• EXERCISE DETAILS
Find every line below where the word "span" occurs, then give how many you found and nothing else.

(Dataset records)

┄┄┄┄┄┄┄┄┄┄┄┄┄┄┄┄┄┄┄┄

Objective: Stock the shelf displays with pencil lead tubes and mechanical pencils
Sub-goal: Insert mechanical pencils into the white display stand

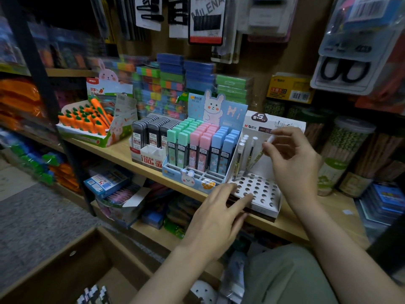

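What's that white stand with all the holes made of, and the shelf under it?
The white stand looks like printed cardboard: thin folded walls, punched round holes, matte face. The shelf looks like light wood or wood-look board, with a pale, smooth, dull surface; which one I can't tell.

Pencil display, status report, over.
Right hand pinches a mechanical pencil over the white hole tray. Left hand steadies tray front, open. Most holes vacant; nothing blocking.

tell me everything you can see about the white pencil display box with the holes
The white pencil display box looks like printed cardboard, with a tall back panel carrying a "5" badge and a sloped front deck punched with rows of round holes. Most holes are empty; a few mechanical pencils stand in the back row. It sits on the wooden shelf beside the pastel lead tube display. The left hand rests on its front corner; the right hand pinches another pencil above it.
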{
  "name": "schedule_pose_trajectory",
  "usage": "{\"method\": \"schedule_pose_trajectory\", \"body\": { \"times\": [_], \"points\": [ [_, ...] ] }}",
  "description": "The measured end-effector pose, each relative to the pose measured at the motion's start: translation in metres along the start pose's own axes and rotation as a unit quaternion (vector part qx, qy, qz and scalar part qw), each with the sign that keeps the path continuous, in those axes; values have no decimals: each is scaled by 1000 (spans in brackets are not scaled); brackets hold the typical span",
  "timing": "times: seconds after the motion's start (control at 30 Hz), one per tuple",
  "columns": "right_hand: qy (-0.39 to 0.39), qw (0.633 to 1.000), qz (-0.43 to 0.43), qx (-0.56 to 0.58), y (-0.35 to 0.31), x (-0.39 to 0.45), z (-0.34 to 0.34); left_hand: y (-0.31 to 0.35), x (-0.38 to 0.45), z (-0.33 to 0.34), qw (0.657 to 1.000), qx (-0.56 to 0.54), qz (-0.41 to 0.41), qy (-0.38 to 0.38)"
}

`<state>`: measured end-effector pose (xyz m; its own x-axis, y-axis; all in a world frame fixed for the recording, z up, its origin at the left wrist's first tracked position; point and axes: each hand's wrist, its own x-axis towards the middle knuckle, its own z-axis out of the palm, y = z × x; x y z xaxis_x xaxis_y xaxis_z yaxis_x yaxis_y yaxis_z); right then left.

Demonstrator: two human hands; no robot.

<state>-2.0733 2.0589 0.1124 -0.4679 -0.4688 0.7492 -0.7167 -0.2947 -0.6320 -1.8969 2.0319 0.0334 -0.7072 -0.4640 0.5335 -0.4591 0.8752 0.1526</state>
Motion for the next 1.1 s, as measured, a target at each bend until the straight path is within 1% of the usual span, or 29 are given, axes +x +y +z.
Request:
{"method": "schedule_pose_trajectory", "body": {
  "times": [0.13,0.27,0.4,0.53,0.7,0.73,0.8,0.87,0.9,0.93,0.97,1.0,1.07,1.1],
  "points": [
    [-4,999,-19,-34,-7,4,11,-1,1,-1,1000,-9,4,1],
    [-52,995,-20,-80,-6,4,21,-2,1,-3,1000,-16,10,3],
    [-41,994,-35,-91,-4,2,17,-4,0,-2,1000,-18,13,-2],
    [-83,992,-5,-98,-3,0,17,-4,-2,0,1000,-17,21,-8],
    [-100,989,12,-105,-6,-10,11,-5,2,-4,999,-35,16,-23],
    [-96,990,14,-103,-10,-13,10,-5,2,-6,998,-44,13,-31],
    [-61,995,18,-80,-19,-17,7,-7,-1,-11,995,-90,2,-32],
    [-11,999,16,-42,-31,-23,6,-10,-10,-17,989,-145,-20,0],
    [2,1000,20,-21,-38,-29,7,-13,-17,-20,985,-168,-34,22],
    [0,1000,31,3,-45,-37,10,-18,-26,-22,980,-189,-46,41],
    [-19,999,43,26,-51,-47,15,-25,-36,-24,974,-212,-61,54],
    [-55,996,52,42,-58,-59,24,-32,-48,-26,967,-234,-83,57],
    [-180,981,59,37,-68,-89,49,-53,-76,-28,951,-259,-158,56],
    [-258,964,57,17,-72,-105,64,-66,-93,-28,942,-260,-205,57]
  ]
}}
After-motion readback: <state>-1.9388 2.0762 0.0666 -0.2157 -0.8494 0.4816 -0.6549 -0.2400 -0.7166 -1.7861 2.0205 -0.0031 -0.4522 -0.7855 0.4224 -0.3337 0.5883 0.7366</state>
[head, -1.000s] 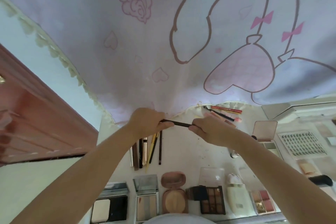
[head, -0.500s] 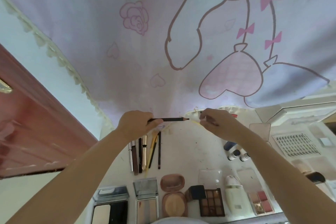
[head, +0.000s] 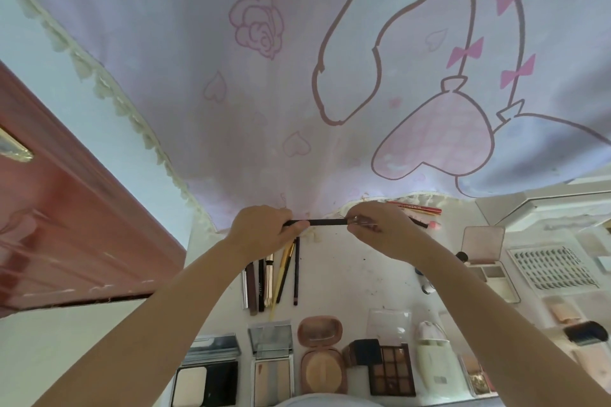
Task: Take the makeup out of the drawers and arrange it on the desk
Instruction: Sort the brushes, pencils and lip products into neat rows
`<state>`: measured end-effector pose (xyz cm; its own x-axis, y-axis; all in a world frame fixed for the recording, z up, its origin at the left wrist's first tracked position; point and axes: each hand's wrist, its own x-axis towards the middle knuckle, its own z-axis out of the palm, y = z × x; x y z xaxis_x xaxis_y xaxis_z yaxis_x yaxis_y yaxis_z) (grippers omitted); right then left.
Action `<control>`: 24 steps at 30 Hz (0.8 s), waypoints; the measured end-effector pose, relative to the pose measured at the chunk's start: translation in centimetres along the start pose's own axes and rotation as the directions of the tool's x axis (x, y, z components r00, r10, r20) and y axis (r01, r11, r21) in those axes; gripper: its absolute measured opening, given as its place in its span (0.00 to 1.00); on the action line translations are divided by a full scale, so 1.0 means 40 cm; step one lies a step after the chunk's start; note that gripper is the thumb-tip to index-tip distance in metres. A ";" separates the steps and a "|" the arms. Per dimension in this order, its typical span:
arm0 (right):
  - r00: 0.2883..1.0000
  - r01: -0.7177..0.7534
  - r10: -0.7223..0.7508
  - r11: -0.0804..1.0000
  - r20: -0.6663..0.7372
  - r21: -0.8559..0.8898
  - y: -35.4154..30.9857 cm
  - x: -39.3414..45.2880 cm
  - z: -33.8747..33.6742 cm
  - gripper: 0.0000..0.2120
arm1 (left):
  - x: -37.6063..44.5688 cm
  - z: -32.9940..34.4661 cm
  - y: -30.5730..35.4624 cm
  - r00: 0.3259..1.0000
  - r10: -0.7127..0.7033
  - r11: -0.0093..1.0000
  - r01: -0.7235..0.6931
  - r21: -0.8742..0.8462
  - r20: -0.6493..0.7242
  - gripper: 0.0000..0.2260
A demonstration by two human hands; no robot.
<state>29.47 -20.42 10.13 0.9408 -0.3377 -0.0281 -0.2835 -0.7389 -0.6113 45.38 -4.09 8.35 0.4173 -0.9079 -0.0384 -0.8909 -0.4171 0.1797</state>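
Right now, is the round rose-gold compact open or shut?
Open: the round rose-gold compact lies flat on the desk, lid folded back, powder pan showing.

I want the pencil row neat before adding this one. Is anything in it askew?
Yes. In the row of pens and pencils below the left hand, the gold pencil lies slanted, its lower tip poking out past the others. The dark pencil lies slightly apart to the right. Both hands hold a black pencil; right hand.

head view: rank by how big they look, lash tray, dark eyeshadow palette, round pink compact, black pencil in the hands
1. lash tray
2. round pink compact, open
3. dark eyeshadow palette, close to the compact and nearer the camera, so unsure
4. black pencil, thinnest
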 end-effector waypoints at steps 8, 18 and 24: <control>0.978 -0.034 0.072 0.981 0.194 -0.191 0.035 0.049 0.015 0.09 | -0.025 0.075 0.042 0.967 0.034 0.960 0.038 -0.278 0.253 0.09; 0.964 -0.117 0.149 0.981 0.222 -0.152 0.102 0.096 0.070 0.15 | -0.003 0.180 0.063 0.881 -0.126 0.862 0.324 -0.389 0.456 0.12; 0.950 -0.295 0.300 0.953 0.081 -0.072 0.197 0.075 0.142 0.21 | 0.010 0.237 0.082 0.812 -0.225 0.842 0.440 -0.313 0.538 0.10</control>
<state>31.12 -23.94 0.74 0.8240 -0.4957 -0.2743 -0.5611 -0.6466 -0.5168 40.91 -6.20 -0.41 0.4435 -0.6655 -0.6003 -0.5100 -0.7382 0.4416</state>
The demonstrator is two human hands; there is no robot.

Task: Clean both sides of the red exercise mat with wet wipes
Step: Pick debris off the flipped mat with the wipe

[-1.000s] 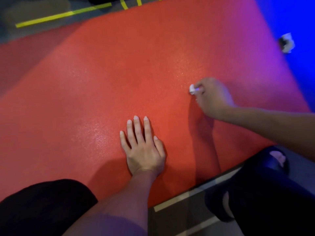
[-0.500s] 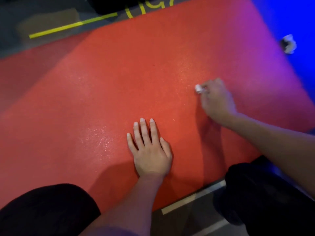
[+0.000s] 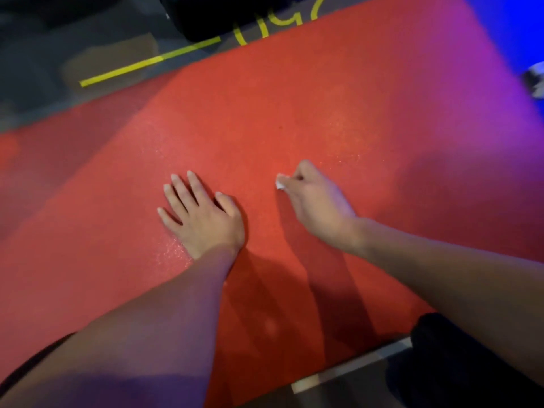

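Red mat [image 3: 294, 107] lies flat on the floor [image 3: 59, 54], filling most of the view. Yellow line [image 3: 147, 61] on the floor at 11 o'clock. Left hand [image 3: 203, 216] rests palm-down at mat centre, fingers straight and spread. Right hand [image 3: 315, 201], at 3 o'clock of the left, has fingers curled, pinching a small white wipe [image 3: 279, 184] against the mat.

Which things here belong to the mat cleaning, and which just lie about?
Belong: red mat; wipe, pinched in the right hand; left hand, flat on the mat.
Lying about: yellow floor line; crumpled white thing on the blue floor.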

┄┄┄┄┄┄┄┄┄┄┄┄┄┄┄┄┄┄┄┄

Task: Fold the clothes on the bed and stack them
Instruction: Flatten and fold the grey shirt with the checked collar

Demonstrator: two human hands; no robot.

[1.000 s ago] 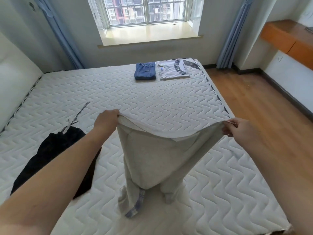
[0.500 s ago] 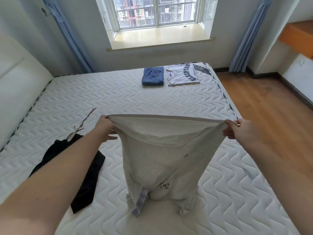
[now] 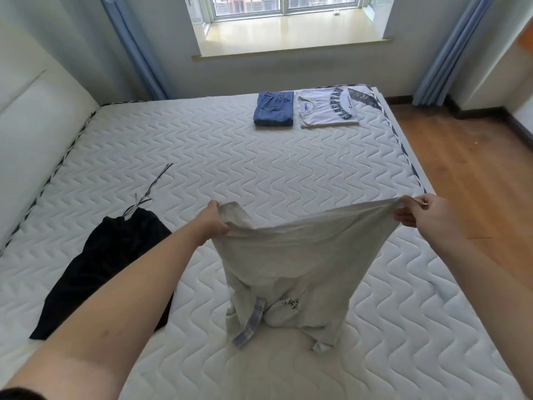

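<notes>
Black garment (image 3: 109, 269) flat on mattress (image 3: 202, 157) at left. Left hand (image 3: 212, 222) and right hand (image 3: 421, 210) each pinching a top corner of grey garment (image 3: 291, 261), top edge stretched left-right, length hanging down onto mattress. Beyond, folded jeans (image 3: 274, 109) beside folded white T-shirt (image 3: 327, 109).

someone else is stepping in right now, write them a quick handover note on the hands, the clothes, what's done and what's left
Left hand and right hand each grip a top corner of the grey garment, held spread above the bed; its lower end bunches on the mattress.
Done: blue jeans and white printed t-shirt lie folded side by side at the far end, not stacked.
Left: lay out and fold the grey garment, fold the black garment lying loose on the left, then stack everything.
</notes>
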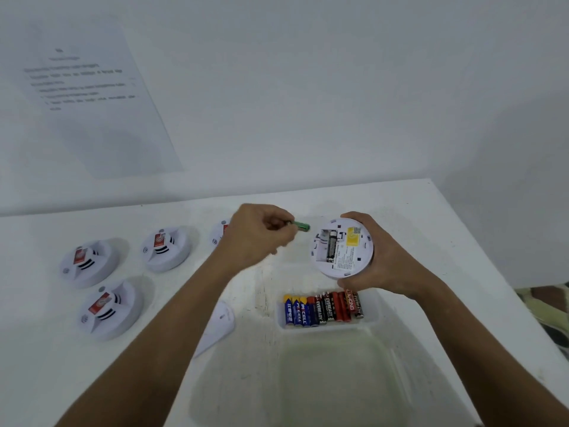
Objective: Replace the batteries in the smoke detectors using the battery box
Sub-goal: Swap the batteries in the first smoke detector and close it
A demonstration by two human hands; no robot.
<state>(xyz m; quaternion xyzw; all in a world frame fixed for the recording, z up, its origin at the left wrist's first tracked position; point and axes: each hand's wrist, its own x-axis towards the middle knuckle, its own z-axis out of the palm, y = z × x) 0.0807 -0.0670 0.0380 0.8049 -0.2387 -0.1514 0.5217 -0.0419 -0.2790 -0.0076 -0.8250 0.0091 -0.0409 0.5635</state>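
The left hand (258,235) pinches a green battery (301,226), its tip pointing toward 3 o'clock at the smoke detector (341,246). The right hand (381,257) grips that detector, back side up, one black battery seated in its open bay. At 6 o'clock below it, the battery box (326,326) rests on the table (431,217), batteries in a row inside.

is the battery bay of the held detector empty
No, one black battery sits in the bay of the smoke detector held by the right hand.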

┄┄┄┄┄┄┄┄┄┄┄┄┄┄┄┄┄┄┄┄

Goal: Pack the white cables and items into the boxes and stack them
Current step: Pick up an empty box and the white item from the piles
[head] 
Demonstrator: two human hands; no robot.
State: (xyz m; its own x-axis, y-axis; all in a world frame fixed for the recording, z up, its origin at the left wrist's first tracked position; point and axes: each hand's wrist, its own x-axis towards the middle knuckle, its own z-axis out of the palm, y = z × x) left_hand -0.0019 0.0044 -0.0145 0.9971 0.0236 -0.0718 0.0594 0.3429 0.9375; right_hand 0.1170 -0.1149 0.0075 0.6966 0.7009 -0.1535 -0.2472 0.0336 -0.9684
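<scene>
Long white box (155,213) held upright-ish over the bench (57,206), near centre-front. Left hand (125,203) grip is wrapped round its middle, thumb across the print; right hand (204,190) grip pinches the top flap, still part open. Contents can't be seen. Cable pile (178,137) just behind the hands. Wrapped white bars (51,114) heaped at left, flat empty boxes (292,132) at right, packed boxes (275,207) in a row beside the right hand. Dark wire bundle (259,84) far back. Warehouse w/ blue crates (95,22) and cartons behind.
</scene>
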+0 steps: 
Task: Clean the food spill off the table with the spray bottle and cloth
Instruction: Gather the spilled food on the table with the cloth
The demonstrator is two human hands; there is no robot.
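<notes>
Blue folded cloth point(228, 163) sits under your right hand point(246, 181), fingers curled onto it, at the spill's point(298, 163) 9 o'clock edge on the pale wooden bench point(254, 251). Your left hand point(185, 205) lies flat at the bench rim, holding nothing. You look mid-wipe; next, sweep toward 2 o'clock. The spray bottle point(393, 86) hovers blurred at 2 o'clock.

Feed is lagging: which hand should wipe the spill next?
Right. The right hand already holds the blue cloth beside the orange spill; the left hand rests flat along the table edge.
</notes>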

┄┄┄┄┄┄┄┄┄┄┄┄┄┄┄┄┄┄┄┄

• WRITTEN ANSWER
3